Usually, the arrival of better weather and lighter evenings heralds the launch of Wakefield Civic Society’s programme of guided walks. These are usually led by me. They are a great way to show off my home city and the walks attract both people who live locally – who always learn something new – and people who are visitors to the city. This year, for the first time, I was planning to embark on a series of new guided walks in my own name, rather than under the banner of the civic society: you should see the plans I had for my ‘Carnival of the Animals’ walks!
Sadly, though, the coronavirus has kicked all such plans into touch, at least for the foreseeable future. This a great shame, not least because we were all set to resurrect our very successful ‘Historic Ghost Walks’ in the coming weeks.
At the end of 2018, I was contacted by Wakefield BID to explore the possibility of my doing some ghost walks around the city centre. It was pointed out that many cities have them and that they can be a big draw: ghost walks, I was told, are an increasingly popular way of finding out something of the history of a place while also having a bit of fun. Having been on one myself in York a few years back, I understood what was meant and I said I’d give the idea some thought.
The first problem was that I don’t personally ‘believe’ in ghosts! I also had the credibility and reputation of the civic society to consider so I couldn’t just make things up. What I eventually came up with was more a ‘Murder and Misery’ tour, telling the rather sad stories of the malcontents and miscreants, the misfortunates and the miserabilists, who inhabited Victorian Wakefield.

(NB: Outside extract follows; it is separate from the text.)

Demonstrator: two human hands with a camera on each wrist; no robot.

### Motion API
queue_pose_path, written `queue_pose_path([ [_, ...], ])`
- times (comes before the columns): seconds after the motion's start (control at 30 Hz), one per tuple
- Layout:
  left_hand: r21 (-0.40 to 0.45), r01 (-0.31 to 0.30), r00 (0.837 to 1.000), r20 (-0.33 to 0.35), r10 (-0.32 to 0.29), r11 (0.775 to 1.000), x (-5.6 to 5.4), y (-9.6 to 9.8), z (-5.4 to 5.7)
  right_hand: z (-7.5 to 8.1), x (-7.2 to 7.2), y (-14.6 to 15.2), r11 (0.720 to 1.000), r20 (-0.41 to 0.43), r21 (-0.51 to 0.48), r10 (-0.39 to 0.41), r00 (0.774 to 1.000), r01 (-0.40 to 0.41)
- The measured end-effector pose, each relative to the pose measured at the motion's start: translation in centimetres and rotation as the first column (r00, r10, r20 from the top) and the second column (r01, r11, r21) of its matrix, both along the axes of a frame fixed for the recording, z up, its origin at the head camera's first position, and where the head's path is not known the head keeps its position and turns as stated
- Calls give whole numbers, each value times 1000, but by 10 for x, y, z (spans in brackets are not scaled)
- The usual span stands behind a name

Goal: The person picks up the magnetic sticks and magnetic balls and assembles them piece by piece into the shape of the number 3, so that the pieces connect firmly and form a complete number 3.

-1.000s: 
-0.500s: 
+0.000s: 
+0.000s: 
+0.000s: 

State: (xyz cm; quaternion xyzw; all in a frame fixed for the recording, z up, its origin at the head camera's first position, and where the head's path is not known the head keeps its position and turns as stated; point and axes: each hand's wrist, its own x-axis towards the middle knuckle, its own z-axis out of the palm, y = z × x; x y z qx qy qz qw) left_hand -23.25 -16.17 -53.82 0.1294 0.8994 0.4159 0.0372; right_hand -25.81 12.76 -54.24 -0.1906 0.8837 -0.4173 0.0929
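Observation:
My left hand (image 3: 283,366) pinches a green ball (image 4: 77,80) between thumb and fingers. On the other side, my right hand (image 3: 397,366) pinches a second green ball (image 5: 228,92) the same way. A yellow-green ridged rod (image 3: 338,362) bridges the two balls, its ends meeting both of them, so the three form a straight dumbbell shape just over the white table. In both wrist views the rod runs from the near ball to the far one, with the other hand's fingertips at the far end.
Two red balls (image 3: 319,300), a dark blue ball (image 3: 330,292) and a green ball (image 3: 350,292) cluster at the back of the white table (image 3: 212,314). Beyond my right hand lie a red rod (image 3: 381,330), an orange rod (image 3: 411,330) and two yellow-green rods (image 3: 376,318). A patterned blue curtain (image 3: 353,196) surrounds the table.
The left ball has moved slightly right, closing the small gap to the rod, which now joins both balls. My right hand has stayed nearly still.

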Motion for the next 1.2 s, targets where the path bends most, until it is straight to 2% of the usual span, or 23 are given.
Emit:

And if ever there was a time to take off the rose-tinted glasses about the ‘good old days’ my stories certainly had that effect!

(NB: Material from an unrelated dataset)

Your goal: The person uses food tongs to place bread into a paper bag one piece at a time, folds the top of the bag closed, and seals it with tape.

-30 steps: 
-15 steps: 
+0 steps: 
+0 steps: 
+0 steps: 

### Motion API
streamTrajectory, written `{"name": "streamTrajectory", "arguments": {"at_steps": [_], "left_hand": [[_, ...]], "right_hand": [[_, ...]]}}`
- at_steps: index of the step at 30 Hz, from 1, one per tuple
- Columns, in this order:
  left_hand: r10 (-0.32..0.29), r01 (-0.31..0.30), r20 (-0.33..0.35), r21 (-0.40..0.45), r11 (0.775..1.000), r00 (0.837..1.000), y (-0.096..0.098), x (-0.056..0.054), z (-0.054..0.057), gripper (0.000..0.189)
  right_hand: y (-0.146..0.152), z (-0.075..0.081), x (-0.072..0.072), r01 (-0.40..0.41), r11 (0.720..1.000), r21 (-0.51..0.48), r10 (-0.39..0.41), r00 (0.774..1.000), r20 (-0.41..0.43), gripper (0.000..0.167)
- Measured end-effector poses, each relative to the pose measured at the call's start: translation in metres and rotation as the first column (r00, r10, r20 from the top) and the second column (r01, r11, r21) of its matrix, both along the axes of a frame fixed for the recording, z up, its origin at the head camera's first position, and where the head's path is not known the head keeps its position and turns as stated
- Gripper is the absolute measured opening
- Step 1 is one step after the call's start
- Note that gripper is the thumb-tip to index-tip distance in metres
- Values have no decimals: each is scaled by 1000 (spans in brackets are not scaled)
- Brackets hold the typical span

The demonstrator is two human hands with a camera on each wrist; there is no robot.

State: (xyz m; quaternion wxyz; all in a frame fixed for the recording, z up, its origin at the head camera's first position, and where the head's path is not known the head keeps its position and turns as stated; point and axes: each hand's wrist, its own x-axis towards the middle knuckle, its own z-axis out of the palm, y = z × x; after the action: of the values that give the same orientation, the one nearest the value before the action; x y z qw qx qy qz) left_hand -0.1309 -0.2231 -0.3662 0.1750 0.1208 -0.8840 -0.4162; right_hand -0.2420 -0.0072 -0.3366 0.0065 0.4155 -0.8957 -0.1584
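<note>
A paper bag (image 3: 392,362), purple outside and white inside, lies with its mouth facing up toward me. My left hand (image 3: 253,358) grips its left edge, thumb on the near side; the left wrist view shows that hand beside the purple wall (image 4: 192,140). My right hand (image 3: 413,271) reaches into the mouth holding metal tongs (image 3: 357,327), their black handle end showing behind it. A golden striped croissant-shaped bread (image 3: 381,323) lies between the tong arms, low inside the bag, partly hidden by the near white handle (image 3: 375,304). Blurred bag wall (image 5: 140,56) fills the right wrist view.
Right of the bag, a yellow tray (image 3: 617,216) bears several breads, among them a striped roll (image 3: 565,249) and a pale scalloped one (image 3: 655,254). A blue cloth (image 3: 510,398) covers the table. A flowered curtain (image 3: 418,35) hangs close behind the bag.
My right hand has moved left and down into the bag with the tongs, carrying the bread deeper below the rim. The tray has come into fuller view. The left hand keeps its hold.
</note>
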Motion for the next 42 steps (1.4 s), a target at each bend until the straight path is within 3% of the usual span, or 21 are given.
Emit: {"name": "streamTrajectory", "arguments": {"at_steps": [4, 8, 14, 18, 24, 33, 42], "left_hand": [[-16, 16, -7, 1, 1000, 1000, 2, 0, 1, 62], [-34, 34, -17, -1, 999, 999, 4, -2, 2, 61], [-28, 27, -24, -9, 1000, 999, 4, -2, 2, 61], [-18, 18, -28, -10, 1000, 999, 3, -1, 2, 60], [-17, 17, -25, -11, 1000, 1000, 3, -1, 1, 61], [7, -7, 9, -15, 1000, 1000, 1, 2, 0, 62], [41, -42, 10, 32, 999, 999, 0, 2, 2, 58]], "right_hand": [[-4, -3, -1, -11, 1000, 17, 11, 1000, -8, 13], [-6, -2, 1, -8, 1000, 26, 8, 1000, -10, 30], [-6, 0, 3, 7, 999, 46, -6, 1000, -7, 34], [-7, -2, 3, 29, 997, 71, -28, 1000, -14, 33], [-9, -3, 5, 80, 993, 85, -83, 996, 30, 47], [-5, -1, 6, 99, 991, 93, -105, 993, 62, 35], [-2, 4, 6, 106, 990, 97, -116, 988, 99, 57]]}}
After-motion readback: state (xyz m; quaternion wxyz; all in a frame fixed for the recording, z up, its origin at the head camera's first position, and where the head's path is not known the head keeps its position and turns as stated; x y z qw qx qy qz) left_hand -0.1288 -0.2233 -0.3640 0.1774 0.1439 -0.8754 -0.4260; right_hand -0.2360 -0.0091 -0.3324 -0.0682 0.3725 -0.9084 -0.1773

Although the walks were advertised as ‘Historic Ghost Walks’, the historic part was really that these were the first ghost walks to ever be offered in Wakefield (as far as we know!). We were also very clear in our promotions that there were no actual ghosts on the walks – well, none we expected anyway – and the ‘Ghosts not included’ strapline was prominently displayed. Despite this, the first batch of four ghost walks booked up solidly in a matter of days. We didn’t charge for the walks (thanks to a grant from Wakefield BID) and we had the usual problem of people booking and then not turning up (but these were compensated for in part by some people turning up who hadn’t booked!) but nonetheless over 100 people took part over the four walks.
So popular were the walks (and the demand expressed on social media was palpable) that I asked Wakefield BID to sponsor more walks, which they agreed to do. So, another four walks were offered in the autumn and they too were solidly booked, with bookings coming in within minutes of the walks being promoted on social media. A further 100+ people took part in the second set of walks.
The walks looked at some actual cases reported in the local press in the Victorian era and some original court records. Although we hadn’t heard of the coronavirus in the summer of 2019, Wakefield’s cholera outbreaks of the 19th century did get a mention on my walks, and we looked at the original location of the mass burial ground in the city centre (the remains were later removed to allow development to go ahead).
I didn’t have to do much original research of my own as the late Kate Taylor, a local historian and writer, had written a book (Foul Deeds and Suspicious Deaths in Wakefield) which contained many of the stories I needed (there are similar books in the series for other towns and cities written by different authors). All I had to do was to identify suitable stories, plot a route which took me past the crime scenes or where the stories had unfolded and then, on the night of each walk, help to set the scene by explaining some of the history of the buildings and the streets we were walking, adding some overarching social history about living conditions at the time, and tell the sometimes gory stories that made up the walks. A little embellishment and improvisation here and there, not to mention some occasional extemporisation, all helped to add colour.
Well, guess what? People loved it! They laughed a lot (yes, I know, people will laugh at anything!) and were very complimentary in their feedback. Hence our plans to bring them back in 2020.
Time will tell if it’s going to be possible to do that this year; I do that we can, but even if we don’t, I’m sure the walks will return when conditions allow. We all need something to look forward to and the walks were great fun, both for those taking part and for me to do. We may not have seen any actual ghosts last year, but I’d like to think that I raised a few spirits.